**The problem**. What you return must match the listing below character for character, minus any pictures.

============================================================

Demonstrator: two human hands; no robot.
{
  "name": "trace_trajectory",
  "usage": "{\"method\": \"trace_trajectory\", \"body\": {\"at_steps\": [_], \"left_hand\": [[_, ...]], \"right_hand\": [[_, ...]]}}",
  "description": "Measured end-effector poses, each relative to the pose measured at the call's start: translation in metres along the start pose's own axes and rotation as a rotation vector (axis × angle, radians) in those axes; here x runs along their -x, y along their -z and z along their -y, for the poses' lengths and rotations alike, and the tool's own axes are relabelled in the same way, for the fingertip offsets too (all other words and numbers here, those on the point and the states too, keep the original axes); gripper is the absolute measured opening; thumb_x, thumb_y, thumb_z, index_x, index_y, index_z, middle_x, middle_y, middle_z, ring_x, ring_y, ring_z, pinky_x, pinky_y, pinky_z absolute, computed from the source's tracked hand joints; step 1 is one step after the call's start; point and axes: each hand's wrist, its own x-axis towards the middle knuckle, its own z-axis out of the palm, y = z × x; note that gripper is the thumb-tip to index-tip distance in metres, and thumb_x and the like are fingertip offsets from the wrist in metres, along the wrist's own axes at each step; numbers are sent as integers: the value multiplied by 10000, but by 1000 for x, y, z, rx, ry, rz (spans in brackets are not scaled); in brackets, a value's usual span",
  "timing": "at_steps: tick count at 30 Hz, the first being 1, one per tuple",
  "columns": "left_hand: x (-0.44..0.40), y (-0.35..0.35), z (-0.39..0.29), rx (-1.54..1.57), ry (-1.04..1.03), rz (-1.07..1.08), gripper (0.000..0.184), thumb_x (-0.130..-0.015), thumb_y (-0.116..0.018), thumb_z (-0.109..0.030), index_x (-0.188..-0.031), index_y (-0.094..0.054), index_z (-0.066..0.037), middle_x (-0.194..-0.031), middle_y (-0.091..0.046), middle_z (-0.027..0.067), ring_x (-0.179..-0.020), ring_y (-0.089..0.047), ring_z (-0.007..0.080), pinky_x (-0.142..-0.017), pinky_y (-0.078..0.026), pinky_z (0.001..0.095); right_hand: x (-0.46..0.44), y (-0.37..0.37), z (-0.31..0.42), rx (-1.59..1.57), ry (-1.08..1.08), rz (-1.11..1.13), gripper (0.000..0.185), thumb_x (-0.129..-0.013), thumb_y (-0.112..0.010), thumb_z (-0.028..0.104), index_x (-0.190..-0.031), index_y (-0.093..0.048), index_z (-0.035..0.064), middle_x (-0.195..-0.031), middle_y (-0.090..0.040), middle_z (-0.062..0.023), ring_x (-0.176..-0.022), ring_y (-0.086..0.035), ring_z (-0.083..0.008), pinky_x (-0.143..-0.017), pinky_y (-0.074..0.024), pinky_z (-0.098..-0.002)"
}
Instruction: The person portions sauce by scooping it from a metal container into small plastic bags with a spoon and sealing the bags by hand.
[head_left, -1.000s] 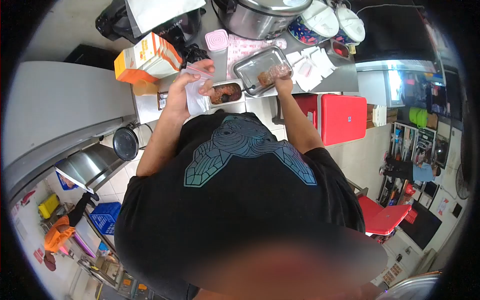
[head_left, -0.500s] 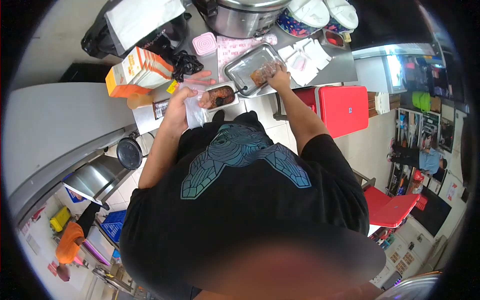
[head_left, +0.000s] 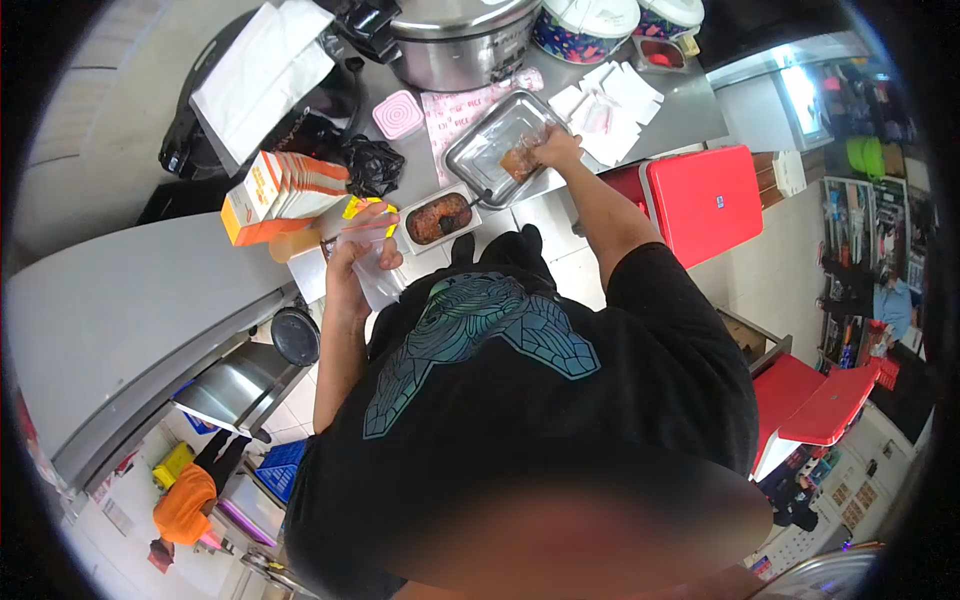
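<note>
The grey counter (head_left: 693,112) stands over a pale tiled floor (head_left: 560,225), with a large metal pot (head_left: 465,55) at its far side and a red box (head_left: 705,205) close by its near edge, right. Bare surface shows right of the white papers (head_left: 622,95). Near that edge, the right hand's (head_left: 560,150) fingers pinch a clear packet (head_left: 517,163) over the tray (head_left: 462,165), contact unclear; the left hand's (head_left: 350,268) fingers, partly spread, hold a plastic bag (head_left: 373,284).

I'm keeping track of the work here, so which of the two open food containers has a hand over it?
The larger tray: the right hand is over it, while the smaller container has none.
</note>
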Motion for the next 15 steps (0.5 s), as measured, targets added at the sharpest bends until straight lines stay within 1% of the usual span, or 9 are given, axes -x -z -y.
{"method": "trace_trajectory", "body": {"at_steps": [1,4,7,10,13,15], "left_hand": [[-1,-1,-1,-2,-4,6,680,-764,-545,-169,-1416,-528,25,-1247,-638,174,-673,-458,149,-663,-407,309],[-4,-3,-1,-8,-18,7,665,-765,-543,-172,-1401,-532,22,-1229,-651,167,-663,-455,148,-649,-400,305],[-6,-5,-1,-6,-29,-18,656,-766,-537,-172,-1392,-531,24,-1212,-660,162,-656,-453,149,-638,-395,303],[-8,-7,0,-3,-33,-32,658,-767,-530,-172,-1393,-525,31,-1201,-668,156,-653,-454,149,-634,-395,303],[-10,-9,-3,-32,-51,-25,659,-769,-530,-173,-1393,-521,40,-1196,-673,152,-654,-455,149,-636,-399,305],[-10,-11,-3,-33,-57,-44,660,-768,-531,-171,-1391,-520,47,-1194,-674,153,-655,-455,151,-638,-403,308]], "right_hand": [[-6,1,-1,5,14,42,759,-740,-789,532,-1415,-600,240,-1449,-601,-87,-1405,-417,-439,-1110,-409,-596],[-3,-1,0,36,58,-59,613,-760,-770,493,-1292,-692,199,-1267,-710,-129,-1323,-547,-407,-1067,-467,-568],[-41,-27,-16,-132,85,-37,493,-794,-752,444,-1210,-738,179,-1176,-736,-170,-1175,-671,-374,-1001,-535,-503],[-40,-33,-24,0,342,-166,410,-836,-732,426,-1135,-759,146,-1136,-735,-198,-1068,-717,-373,-933,-572,-456],[-30,-9,-20,4,344,-62,384,-857,-728,415,-1101,-752,120,-1150,-728,-200,-1078,-710,-381,-921,-575,-456],[-20,7,-18,-45,290,-120,383,-864,-720,405,-1107,-741,109,-1146,-732,-200,-1060,-716,-379,-917,-574,-471]]}}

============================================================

**Solution for this task**.
Demonstrator: two human hands; no robot.
{
  "name": "trace_trajectory",
  "usage": "{\"method\": \"trace_trajectory\", \"body\": {\"at_steps\": [_], \"left_hand\": [[_, ...]], \"right_hand\": [[_, ...]]}}",
  "description": "Measured end-effector poses, each relative to the pose measured at the call's start: translation in metres along the start pose's own axes and rotation as a rotation vector (axis × angle, radians) in those axes; here x runs along their -x, y along their -z and z along their -y, for the poses' lengths and rotations alike, and the tool's own axes are relabelled in the same way, for the fingertip offsets too (all other words and numbers here, those on the point and the states too, keep the original axes); gripper is the absolute measured opening; thumb_x, thumb_y, thumb_z, index_x, index_y, index_z, middle_x, middle_y, middle_z, ring_x, ring_y, ring_z, pinky_x, pinky_y, pinky_z absolute, computed from the source's tracked hand joints; step 1 is one step after the call's start; point and axes: each hand's wrist, its own x-axis towards the middle knuckle, its own z-axis out of the palm, y = z × x; note that gripper is the thumb-tip to index-tip distance in metres, and thumb_x and the like are fingertip offsets from the wrist in metres, along the wrist's own axes at each step; numbers are sent as integers: the value multiplied by 10000, but by 1000 for x, y, z, rx, ry, rz (spans in brackets are not scaled); in brackets, a value's usual span",
  "timing": "at_steps: tick count at 30 Hz, the first being 1, one per tuple",
  "columns": "left_hand: x (-0.44..0.40), y (-0.35..0.35), z (-0.39..0.29), rx (-1.54..1.57), ry (-1.04..1.03), rz (-1.07..1.08), gripper (0.000..0.184), thumb_x (-0.130..-0.015), thumb_y (-0.116..0.018), thumb_z (-0.109..0.030), index_x (-0.188..-0.031), index_y (-0.094..0.054), index_z (-0.066..0.037), middle_x (-0.194..-0.031), middle_y (-0.091..0.046), middle_z (-0.027..0.067), ring_x (-0.179..-0.020), ring_y (-0.089..0.047), ring_z (-0.007..0.080), pinky_x (-0.142..-0.017), pinky_y (-0.078..0.026), pinky_z (0.001..0.095); right_hand: x (-0.46..0.44), y (-0.37..0.37), z (-0.31..0.42), rx (-1.59..1.57), ry (-1.08..1.08), rz (-1.11..1.13), gripper (0.000..0.185), thumb_x (-0.129..-0.013), thumb_y (-0.112..0.010), thumb_z (-0.028..0.104), index_x (-0.190..-0.031), index_y (-0.093..0.048), index_z (-0.035..0.064), middle_x (-0.195..-0.031), middle_y (-0.090..0.040), middle_z (-0.062..0.023), ring_x (-0.176..-0.022), ring_y (-0.086..0.035), ring_z (-0.083..0.008), pinky_x (-0.143..-0.017), pinky_y (-0.074..0.024), pinky_z (-0.098..-0.002)"
}
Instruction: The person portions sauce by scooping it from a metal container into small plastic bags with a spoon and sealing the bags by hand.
[head_left, -1.000s] 
[head_left, -0.500s] 
[head_left, +0.000s] 
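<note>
The grey counter (head_left: 693,112) stands over a pale tiled floor (head_left: 560,225), with a large metal pot (head_left: 465,55) at its far side and a red box (head_left: 705,205) close by its near edge, right. Bare surface shows right of the white papers (head_left: 622,95). Near that edge, the right hand's (head_left: 560,150) fingers pinch a clear packet (head_left: 517,163) over the tray (head_left: 462,165), contact unclear; the left hand's (head_left: 350,268) fingers, partly spread, hold a plastic bag (head_left: 373,284).

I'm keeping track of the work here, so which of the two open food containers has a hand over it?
The larger tray: the right hand is over it, while the smaller container has none.
</note>
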Motion for the next 15 steps (0.5 s), as measured, targets added at the sharpest bends until straight lines stay within 1% of the usual span, or 9 are given, axes -x -z -y.
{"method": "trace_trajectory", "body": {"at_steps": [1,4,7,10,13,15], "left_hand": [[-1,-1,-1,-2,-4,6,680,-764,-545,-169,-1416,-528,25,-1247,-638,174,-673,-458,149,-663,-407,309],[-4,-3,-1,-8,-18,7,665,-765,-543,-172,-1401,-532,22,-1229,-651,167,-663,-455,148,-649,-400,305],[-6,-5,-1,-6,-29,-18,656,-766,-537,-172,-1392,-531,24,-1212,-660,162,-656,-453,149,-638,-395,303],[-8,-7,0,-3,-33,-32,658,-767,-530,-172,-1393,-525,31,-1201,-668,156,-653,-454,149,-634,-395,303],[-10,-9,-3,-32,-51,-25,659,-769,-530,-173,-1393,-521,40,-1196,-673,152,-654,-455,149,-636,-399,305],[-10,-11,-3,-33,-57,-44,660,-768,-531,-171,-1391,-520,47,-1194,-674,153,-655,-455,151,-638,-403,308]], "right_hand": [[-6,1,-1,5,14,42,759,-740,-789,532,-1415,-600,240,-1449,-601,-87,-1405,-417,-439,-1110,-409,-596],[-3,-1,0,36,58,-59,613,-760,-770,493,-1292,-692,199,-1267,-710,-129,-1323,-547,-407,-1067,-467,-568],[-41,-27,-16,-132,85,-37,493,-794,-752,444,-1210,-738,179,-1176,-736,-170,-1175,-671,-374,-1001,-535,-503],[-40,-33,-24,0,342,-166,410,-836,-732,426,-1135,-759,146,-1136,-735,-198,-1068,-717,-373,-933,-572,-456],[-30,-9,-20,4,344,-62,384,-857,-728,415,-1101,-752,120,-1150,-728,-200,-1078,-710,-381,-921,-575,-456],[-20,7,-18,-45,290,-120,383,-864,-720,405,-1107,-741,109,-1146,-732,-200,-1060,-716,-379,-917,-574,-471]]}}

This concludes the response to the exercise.